The complaint charges the One Group Funds, Bank One Corporation,
and certain of its wholly owned subsidiaries with violations of
the Investment Company Act of 1940 and common law breach of
fiduciary duties in return for substantial fees and other income
for themselves and their affiliates.  The Complaint alleges that
during the Class Period, the One Group Funds and the other
defendants engaged in illegal and improper trading practices, in
concert with certain institutional traders, which caused
financial injury to the shareholders of the One Group Funds.

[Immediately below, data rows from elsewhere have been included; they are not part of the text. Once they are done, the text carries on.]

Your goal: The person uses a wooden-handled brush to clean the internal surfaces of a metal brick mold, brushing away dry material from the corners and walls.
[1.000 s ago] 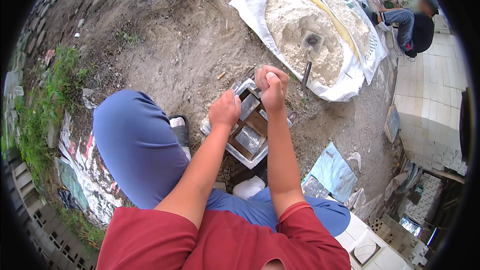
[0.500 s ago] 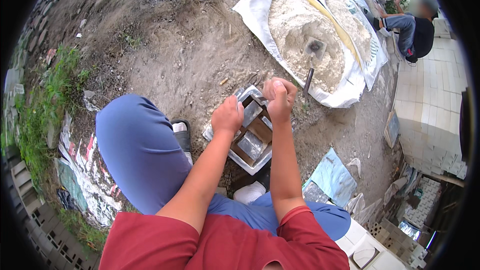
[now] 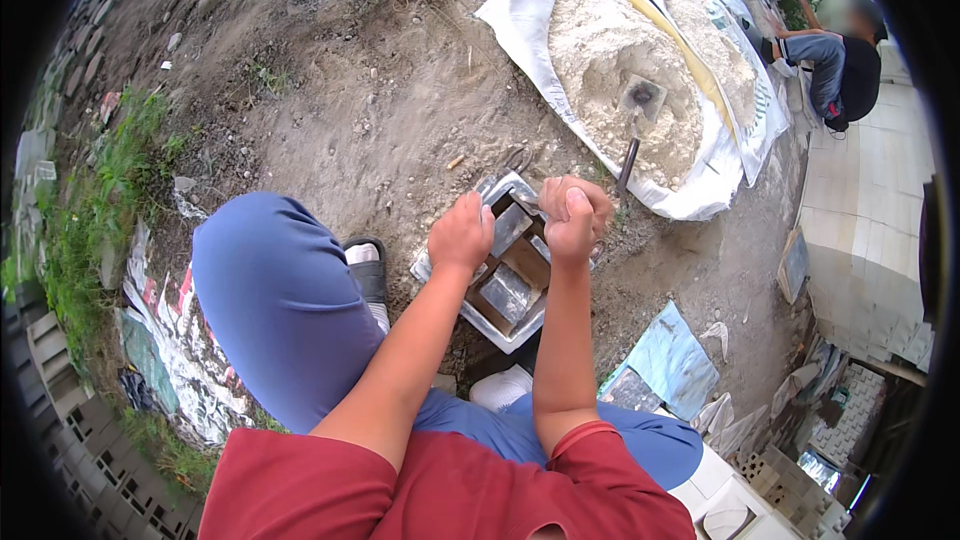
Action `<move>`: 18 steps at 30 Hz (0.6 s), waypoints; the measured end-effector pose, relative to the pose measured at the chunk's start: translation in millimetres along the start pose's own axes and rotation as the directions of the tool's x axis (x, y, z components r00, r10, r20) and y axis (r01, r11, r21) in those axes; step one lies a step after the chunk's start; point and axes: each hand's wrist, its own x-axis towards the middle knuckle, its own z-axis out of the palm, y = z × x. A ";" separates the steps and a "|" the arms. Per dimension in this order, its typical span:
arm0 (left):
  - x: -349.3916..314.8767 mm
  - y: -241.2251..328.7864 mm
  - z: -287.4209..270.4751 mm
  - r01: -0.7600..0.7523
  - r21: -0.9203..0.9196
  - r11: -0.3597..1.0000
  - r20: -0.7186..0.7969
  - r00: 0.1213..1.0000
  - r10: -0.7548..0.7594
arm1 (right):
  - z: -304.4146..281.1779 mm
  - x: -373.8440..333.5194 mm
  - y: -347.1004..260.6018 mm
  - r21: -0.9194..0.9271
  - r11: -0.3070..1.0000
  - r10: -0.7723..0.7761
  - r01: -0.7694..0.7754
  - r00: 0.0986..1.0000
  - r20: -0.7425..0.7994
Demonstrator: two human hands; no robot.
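Head cam: a compartmented metal frame is seen on bare ground, its L side met by the closed L hand, its far R by the fisted R hand, contents of both grips unclear.

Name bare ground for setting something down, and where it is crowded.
Mostly bare soil lies between the grass and the powder-filled sack, and between that sack and the blue sheet. Crowded: the metal frame, with left hand, right hand and sandal close.

So I'm seeing a boxy, grey metal mold, patchy-looking, with block-like pieces inside, kinda sitting slantwise below the left hand and right hand.
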 end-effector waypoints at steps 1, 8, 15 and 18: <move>0.9 1.5 0.1 0.008 -0.010 1.000 0.019 1.000 -0.008 | -0.1 0.9 3.5 0.000 1.000 0.014 -0.014 1.000 0.006; 0.7 5.4 -3.1 0.048 -0.009 0.999 0.030 0.998 -0.048 | 0.7 6.9 -3.6 0.005 1.000 0.000 0.000 1.000 0.006; -0.8 0.1 -1.9 0.031 0.005 0.999 -0.001 1.000 -0.031 | 4.9 1.1 -7.4 -0.004 1.000 0.012 -0.012 1.000 0.007; 2.6 4.5 0.5 -0.009 -0.005 1.000 -0.001 1.000 0.009 | -1.5 -7.2 -6.7 -0.057 0.992 -0.104 0.109 0.991 0.080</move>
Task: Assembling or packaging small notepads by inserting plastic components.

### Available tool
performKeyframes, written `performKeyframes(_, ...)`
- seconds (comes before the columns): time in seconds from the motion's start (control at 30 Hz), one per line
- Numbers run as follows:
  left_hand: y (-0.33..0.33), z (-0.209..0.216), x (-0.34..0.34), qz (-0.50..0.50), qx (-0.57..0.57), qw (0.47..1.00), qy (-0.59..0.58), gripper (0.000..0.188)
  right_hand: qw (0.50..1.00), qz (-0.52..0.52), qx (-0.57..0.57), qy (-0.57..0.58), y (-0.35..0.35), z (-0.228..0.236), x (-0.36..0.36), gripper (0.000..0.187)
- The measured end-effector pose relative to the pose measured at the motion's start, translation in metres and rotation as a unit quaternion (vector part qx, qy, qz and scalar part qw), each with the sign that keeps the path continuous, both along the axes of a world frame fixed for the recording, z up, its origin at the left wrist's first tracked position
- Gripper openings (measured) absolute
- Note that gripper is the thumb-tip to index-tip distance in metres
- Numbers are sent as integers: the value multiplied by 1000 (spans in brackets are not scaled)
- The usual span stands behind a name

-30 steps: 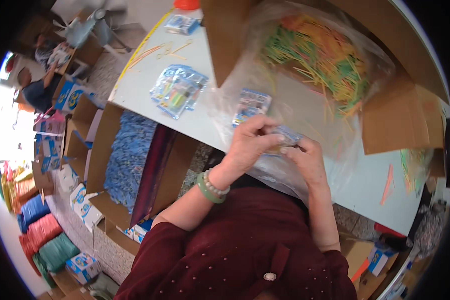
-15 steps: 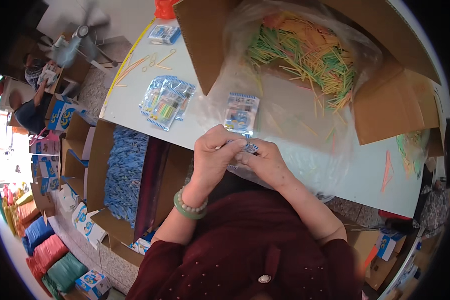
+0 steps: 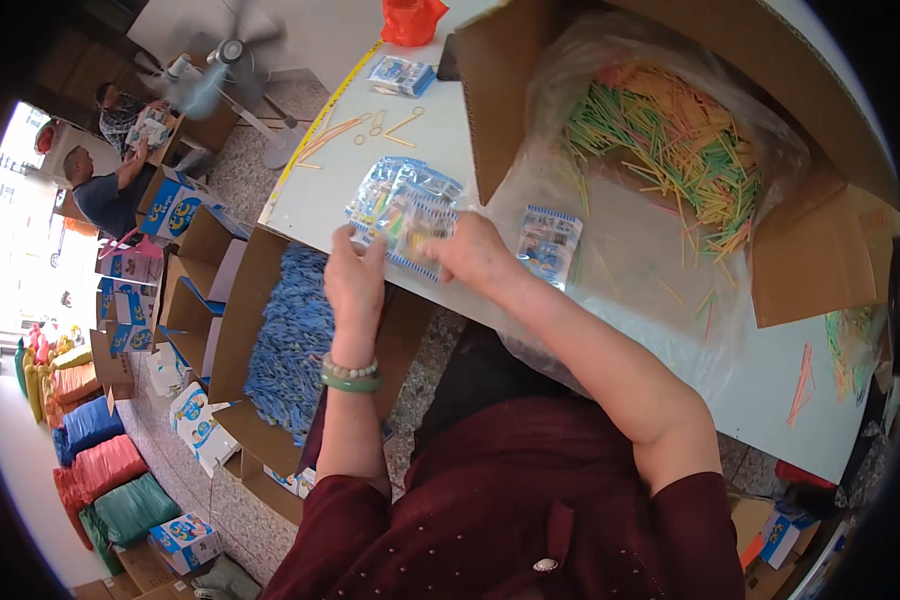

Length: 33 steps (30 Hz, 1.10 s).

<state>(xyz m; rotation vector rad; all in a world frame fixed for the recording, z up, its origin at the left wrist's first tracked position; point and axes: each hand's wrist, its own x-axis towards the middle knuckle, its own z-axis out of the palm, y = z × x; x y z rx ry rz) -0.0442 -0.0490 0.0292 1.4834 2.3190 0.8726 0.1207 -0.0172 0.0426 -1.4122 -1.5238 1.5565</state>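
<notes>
My right hand [image 3: 473,252] reaches leftward across the table's front edge, its fingers closed on the edge of a clear plastic packet [image 3: 402,240] with coloured sticks inside. That packet lies over a small pile of similar blue-and-white printed packets [image 3: 375,183]. My left hand [image 3: 355,280] is just in front of the pile at the table edge, thumb and fingers apart, with nothing visible in it. Another printed packet [image 3: 550,243] lies flat to the right of my right wrist. Slight blur covers the right fingertips.
A lined cardboard box [image 3: 820,245] on its side spills coloured sticks [image 3: 660,140] onto the table. Rubber bands [image 3: 377,124], another packet stack [image 3: 400,75] and a red bag [image 3: 413,22] lie farther back. Below the table edge, a carton holds many blue packets [image 3: 295,340]. Two people work beyond a fan [image 3: 232,52].
Both hands have moved left from the table's front middle to the packet pile and separated. They were together on a small packet before. The whole view has also shifted.
</notes>
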Motion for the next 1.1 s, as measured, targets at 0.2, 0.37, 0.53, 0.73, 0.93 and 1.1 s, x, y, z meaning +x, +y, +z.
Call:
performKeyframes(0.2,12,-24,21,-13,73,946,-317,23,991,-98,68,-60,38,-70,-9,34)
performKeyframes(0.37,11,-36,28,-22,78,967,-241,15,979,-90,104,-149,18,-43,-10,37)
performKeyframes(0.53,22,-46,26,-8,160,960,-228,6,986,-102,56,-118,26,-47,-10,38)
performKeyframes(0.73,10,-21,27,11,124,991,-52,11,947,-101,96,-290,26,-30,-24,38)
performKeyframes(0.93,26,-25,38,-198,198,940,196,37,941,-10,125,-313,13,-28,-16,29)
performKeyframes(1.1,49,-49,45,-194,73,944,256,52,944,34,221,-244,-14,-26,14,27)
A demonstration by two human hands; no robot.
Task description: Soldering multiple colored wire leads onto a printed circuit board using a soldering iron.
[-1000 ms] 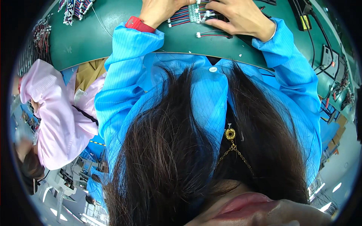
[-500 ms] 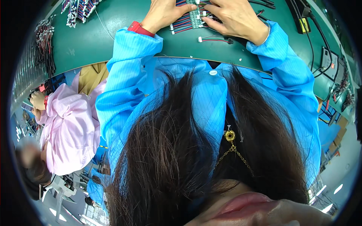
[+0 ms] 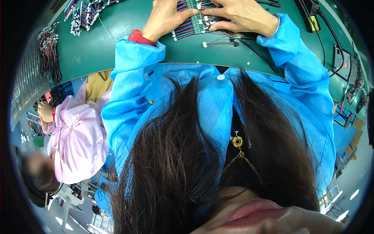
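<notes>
A green circuit board strip point(image 3: 195, 24) lies near the table's far side, with rows of white connectors and coloured wires along both sides. My left hand point(image 3: 165, 18) grips the strip's left side, its thumb laid on the board; the other fingers run partly out of the picture. At the strip's right side my right hand point(image 3: 243, 16) pinches a small white connector point(image 3: 211, 22) on wires between thumb and forefinger. Beneath that hand, a black cable point(image 3: 257, 54) slants to the near table edge. A short red-and-black wire lead point(image 3: 220, 44) with end connectors lies just nearer to me.
Bundles of wires with white plugs point(image 3: 83, 17) lie at the far left, beside another wire bundle point(image 3: 50, 50) at the table's left edge. Black cables and a flat grey device point(image 3: 342, 64) are on the right. A co-worker in a pink coat point(image 3: 80, 140) sits at left.
Both hands and the strip have shifted slightly left in view. A black cable now extends from under my right hand toward the near edge.
</notes>
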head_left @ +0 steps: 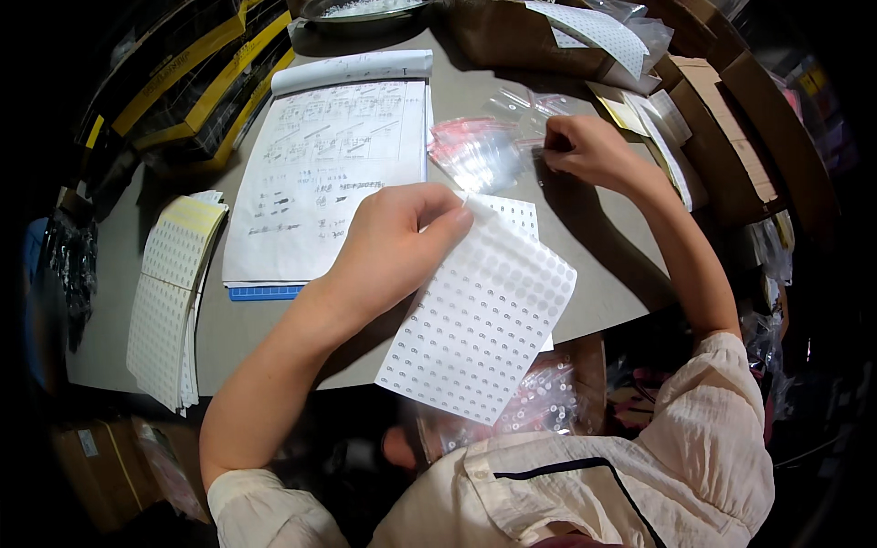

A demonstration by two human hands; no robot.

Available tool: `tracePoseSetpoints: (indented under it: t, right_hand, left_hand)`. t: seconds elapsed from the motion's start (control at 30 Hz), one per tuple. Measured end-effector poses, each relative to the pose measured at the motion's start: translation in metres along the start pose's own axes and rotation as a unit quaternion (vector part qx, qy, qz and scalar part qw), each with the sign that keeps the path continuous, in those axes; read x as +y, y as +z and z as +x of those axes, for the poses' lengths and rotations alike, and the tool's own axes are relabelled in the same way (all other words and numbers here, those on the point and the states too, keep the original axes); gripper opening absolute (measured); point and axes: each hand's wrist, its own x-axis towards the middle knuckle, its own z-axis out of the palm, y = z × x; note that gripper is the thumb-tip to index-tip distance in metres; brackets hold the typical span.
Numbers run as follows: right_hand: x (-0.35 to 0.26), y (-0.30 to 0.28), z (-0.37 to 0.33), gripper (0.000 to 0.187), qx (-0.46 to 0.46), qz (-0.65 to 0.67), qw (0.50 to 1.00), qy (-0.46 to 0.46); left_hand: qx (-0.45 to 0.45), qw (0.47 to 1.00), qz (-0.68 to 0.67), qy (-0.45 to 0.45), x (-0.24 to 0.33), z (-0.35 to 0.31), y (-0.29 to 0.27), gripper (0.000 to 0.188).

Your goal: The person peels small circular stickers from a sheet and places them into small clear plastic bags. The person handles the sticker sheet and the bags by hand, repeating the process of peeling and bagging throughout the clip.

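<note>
My left hand [402,228] pinches the top corner of a white sheet of small round stickers [466,338], tilted over the table's front edge. Rows near its top look bare, and printed dots fill the rest. Under it lies another sticker sheet [521,215], mostly hidden. To the right, my right hand [589,151] has its fingers curled closed at the edge of a small clear zip bag [532,143]; the fingertips are partly in shadow. Beside that hand, a fanned pile of clear zip bags with red seals [480,151] lies on the table.
A clipboard with handwritten pages [329,173] lies left of centre. More sticker sheets [169,292] hang over the table's left edge. Cardboard boxes [722,119] line the right side. Below the front edge, a box holds bags of small white rings [548,402]. Yellow-striped black crates [196,91] stand back left.
</note>
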Motion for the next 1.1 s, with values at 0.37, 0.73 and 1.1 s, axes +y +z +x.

According to the Complaint, the Defendants surreptitiously
permitted certain favored investors, including Defendant Canary
Capital Partners, LLC and Canary Investment Management, LLC
(collectively, "Canary") to illegally receive the prior day's
price for orders placed after 4 p.m.  This allowed Canary and
other mutual fund investors who engaged in the same wrongful
course of conduct to capitalize on post 4:00 p.m. information,
while those who bought their mutual fund shares lawfully could
not.

The complaint further alleges that defendants permitted Canary
and other favored investors to engage in "timing" of the One
Group Funds whereby these favored investors were permitted to
conduct short-term, "in and out" trading of mutual fund shares,
despite explicit restrictions on such activity in the One Group
Funds' prospectuses.

For more details, contact Marc A. Topaz or Stuart L. Berman by
Mail: Three Bala Plaza East, Suite 400, Bala Cynwyd, PA 19004 by
Phone: 1-888-299-7706 (toll free) or 1-610-667-7706 or by E-
mail: info@sbclasslaw.com


BANK ONE: Milberg Weiss Commences Securities Fraud Lawsuit in NJ
----------------------------------------------------------------
Milberg Weiss Bershad Hynes & Lerach LLP initiated a securities
class action in the United States District Court for the
District of New Jersey on behalf of purchasers of the securities
of the One Group family of funds owned and operated by Bank One
Corporation (NYSE: ONE), and its subsidiaries and affiliates,
between October 1, 1998 and July 3, 2003, inclusive, seeking to
pursue remedies under the Securities Exchange Act of 1934, the
Securities Act of 1933 and the Investment Advisers Act of 1940.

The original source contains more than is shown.